> WHAT THE EXERCISE ASKS:
All of the data should be given again word for word, though the images are to be left out.

(Stored dataset items)
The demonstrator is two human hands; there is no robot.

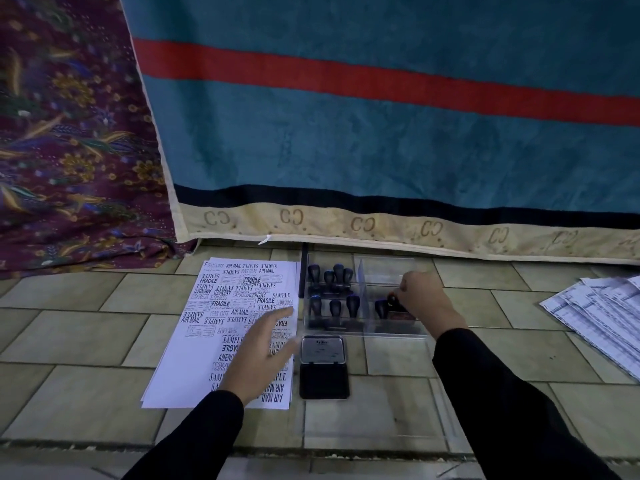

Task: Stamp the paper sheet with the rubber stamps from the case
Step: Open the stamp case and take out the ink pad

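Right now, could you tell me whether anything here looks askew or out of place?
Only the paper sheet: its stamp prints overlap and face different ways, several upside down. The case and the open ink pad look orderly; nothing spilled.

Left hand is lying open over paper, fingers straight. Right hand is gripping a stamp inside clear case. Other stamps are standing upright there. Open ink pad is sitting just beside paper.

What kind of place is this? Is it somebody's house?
Probably the floor of a home, though I can't be sure: the paper sheet and stamp case lie on a tiled floor, with a teal blanket and a flowery cloth draped right behind.
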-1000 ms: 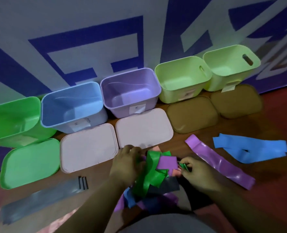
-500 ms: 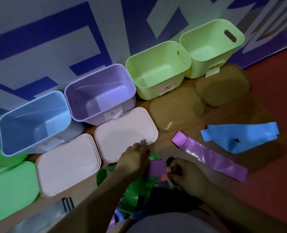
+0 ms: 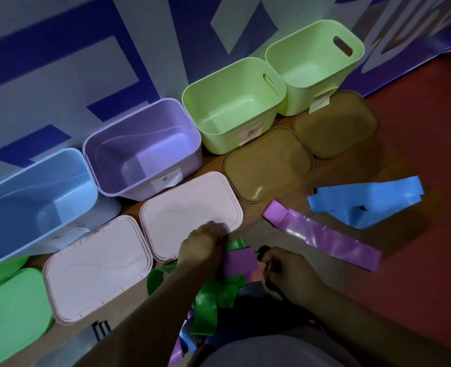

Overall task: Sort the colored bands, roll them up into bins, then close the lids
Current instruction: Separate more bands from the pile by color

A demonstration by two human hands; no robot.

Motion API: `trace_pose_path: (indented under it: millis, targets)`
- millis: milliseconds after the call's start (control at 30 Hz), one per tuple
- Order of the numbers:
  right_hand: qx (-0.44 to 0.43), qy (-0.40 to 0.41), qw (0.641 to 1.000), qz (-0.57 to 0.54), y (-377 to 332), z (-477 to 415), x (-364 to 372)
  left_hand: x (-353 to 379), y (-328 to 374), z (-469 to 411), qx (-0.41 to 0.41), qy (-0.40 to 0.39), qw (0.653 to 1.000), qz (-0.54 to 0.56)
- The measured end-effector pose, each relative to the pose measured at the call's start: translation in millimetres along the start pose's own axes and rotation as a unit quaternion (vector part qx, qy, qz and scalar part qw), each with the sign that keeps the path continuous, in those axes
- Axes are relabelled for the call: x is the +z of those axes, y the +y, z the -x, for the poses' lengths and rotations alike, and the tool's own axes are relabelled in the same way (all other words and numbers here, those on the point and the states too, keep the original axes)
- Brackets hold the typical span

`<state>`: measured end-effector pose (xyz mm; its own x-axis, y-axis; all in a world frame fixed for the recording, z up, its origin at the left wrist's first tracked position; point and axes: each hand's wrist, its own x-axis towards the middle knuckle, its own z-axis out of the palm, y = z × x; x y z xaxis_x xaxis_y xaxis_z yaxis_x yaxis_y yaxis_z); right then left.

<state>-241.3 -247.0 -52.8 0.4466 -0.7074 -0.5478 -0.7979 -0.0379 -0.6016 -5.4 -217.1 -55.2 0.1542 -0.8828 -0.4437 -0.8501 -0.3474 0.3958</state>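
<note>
Untangling the band pile (image 3: 211,295), we anchor it with our left hand (image 3: 200,250), fingers curled, while our right hand (image 3: 285,271) pinches its edge to tease one colour free.

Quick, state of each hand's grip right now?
Left-hand grip: closed, holding the tangled bands.
Right-hand grip: closed, pinching a strip of that tangle; colour unclear.

blue bin (image 3: 33,197), purple bin (image 3: 139,149), purple band (image 3: 322,235), blue band (image 3: 364,200).
</note>
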Motion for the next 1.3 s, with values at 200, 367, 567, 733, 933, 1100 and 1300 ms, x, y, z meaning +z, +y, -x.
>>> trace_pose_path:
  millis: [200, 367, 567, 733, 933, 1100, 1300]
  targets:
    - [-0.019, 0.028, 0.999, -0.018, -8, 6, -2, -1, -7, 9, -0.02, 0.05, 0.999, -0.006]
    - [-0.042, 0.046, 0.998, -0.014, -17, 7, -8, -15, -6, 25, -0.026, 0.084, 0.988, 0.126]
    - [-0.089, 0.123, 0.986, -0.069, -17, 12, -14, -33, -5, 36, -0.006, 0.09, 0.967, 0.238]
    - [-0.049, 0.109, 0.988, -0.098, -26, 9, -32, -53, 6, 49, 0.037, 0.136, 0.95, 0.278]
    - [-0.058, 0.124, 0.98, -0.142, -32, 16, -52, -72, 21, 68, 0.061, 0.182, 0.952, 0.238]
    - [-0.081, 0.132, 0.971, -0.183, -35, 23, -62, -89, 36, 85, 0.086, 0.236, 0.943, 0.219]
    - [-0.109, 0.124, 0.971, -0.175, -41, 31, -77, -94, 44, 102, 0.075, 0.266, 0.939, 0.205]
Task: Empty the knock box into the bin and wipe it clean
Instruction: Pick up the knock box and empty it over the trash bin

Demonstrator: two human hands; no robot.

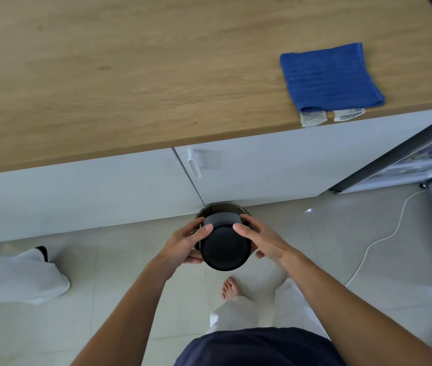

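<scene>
The black round knock box (225, 245) is turned upside down, its flat base facing me, right above a dark round bin (223, 208) on the floor by the cabinet. My left hand (185, 243) grips the box's left side and my right hand (261, 240) grips its right side. Most of the bin is hidden behind the box and my hands. A folded blue cloth (328, 77) lies on the wooden counter (130, 75) at the right, its white labels hanging over the counter's front edge.
White cabinet doors (262, 167) with a handle (194, 167) stand behind the bin. A white cable (384, 236) runs across the tiled floor at right. White fabric (14, 278) lies at left. My bare foot (230, 287) is below the box.
</scene>
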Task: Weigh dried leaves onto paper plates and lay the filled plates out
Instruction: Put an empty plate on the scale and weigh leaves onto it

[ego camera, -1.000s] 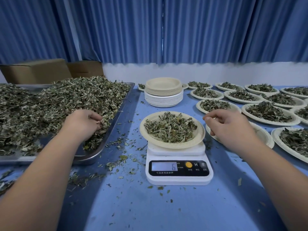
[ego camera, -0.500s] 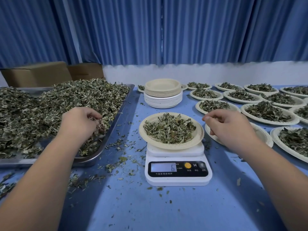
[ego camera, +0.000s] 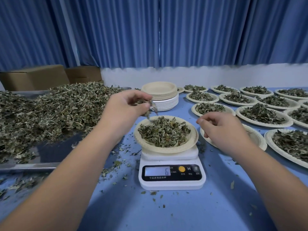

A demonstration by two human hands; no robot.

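A pinch of dried leaves [ego camera: 148,106] is clasped in the fingers of the left hand [ego camera: 124,107], above the far-left rim of the paper plate [ego camera: 166,149], which is heaped and set on the scale [ego camera: 172,178] at the middle of the bench [ego camera: 166,214]. The right hand [ego camera: 222,129] is held just beside the plate's right rim, fingers loosely curled, nothing seen in them. If the pinch is released too far out, flakes are likely lost over the rim. The reading could also be falsified by a brush against the plate.
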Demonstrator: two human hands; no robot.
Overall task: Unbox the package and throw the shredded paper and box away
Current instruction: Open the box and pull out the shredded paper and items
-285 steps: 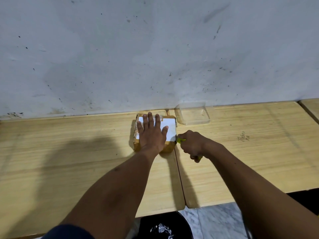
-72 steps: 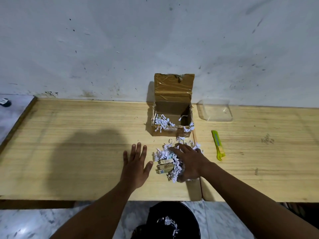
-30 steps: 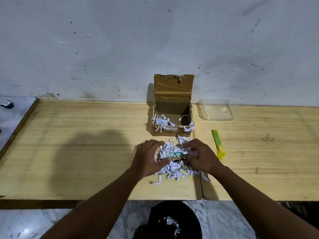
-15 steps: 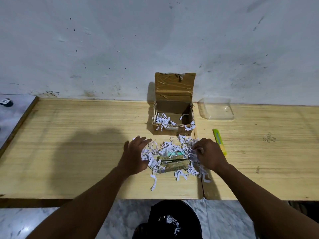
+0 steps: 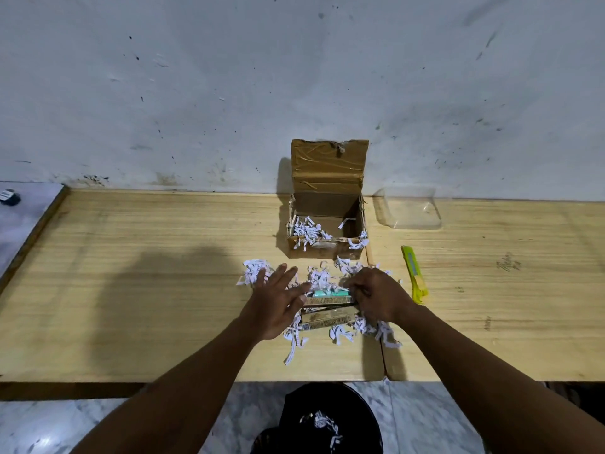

> ANSWER BELOW:
The demonstrator is two human hands; there is no robot.


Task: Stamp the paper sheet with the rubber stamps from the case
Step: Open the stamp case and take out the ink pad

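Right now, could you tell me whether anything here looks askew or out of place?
Only the paper sheet: its stamp prints overlap and face different ways, several upside down. The case and the open ink pad look orderly; nothing spilled.

Left hand is lying open over paper, fingers straight. Right hand is gripping a stamp inside clear case. Other stamps are standing upright there. Open ink pad is sitting just beside paper.

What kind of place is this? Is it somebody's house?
Probably the floor of a home, though I can't be sure: the paper sheet and stamp case lie on a tiled floor, with a teal blanket and a flowery cloth draped right behind.
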-1000 ms: 
-500 ms: 
+0 ms: 

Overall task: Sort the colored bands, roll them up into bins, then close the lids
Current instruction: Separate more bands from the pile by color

A demonstration by two human hands; no robot.

Motion API: `trace_pose_path: (indented under it: millis, targets)`
- millis: milliseconds after the call's start (control at 30 Hz), one per tuple
- Order of the numbers:
  right_hand: qx (-0.44 to 0.43), qy (-0.40 to 0.41), qw (0.641 to 1.000), qz (-0.57 to 0.54), y (-377 to 332), z (-477 to 415), x (-364 to 372)
  left_hand: x (-353 to 379), y (-328 to 374), z (-469 to 411), qx (-0.41 to 0.41), qy (-0.40 to 0.39), qw (0.653 to 1.000), qz (-0.54 to 0.56)
- The measured end-effector pose, each relative to the pose measured at the call's start: translation in millimetres along the start pose's own axes and rotation as a unit quaternion (vector part qx, qy, qz and scalar part qw), each with the sign that keeps the path continuous, in those axes
- Axes are relabelled for the call: x is the +z of those axes, y the +y, z the -x, for the poses' lengths and rotations alike, and the tool's own axes are relabelled in the same way (all other words and numbers here, those on the point and the states too, keep the original axes)
- Brackets hold the typical span

`<state>`: measured end-effector pose (xyz mm; its own x-axis, y-axis; all in a world frame fixed for the recording, z up, its origin at the left wrist's first tracked position; point and axes: each hand's wrist, its own x-axis towards the middle knuckle, its own z-axis out of the palm, y = z × x; x y z xaxis_x xaxis_y xaxis_z yaxis_x yaxis_y yaxis_z); right then left.

<state>-241.3 -247.0 -52.8 0.4466 -0.7074 -0.5478 -0.7979 -0.0379 -0.6016 -5.4 -217.1 -55.2 0.1542 -0.8828 -0.4437 -0.8501 -0.3474 0.3958</state>
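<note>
Untangling the band pile (image 3: 211,295), we anchor it with our left hand (image 3: 200,250), fingers curled, while our right hand (image 3: 285,271) pinches its edge to tease one colour free.

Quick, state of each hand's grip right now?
Left-hand grip: closed, holding the tangled bands.
Right-hand grip: closed, pinching a strip of that tangle; colour unclear.

blue bin (image 3: 33,197), purple bin (image 3: 139,149), purple band (image 3: 322,235), blue band (image 3: 364,200).
</note>
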Motion for the next 1.3 s, with values at 200, 367, 567, 733, 933, 1100 and 1300 ms, x, y, z meaning +z, +y, -x.
>>> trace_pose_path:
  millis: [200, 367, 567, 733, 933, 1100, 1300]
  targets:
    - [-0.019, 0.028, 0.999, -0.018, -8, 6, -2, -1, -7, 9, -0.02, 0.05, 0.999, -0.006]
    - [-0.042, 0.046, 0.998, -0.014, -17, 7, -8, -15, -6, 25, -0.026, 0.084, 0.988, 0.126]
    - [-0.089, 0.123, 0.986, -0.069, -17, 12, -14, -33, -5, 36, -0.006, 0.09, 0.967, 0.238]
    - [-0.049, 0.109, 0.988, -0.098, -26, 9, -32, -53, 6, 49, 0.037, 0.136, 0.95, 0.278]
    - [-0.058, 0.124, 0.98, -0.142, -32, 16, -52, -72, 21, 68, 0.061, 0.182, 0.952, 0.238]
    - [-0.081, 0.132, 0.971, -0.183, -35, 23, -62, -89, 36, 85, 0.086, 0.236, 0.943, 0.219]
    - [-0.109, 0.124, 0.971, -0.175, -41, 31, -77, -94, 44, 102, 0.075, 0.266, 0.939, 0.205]
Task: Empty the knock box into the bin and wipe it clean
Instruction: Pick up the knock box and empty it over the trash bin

Demonstrator: two human hands; no robot.


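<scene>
The black round knock box (225, 245) is turned upside down, its flat base facing me, right above a dark round bin (223, 208) on the floor by the cabinet. My left hand (185, 243) grips the box's left side and my right hand (261, 240) grips its right side. Most of the bin is hidden behind the box and my hands. A folded blue cloth (328, 77) lies on the wooden counter (130, 75) at the right, its white labels hanging over the counter's front edge.
White cabinet doors (262, 167) with a handle (194, 167) stand behind the bin. A white cable (384, 236) runs across the tiled floor at right. White fabric (14, 278) lies at left. My bare foot (230, 287) is below the box.
</scene>
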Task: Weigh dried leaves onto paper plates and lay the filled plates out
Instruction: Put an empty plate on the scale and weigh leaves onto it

[ego camera, -1.000s] 
[ego camera, -0.500s] 
[ego camera, +0.000s] 

A demonstration by two human hands; no robot.

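A pinch of dried leaves [ego camera: 148,106] is clasped in the fingers of the left hand [ego camera: 124,107], above the far-left rim of the paper plate [ego camera: 166,149], which is heaped and set on the scale [ego camera: 172,178] at the middle of the bench [ego camera: 166,214]. The right hand [ego camera: 222,129] is held just beside the plate's right rim, fingers loosely curled, nothing seen in them. If the pinch is released too far out, flakes are likely lost over the rim. The reading could also be falsified by a brush against the plate.
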Demonstrator: two human hands; no robot.
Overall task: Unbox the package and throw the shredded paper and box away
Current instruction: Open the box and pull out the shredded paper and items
-285 steps: 
-72 steps: 
-30 steps: 
-15 steps: 
+0 steps: 

This completes the answer.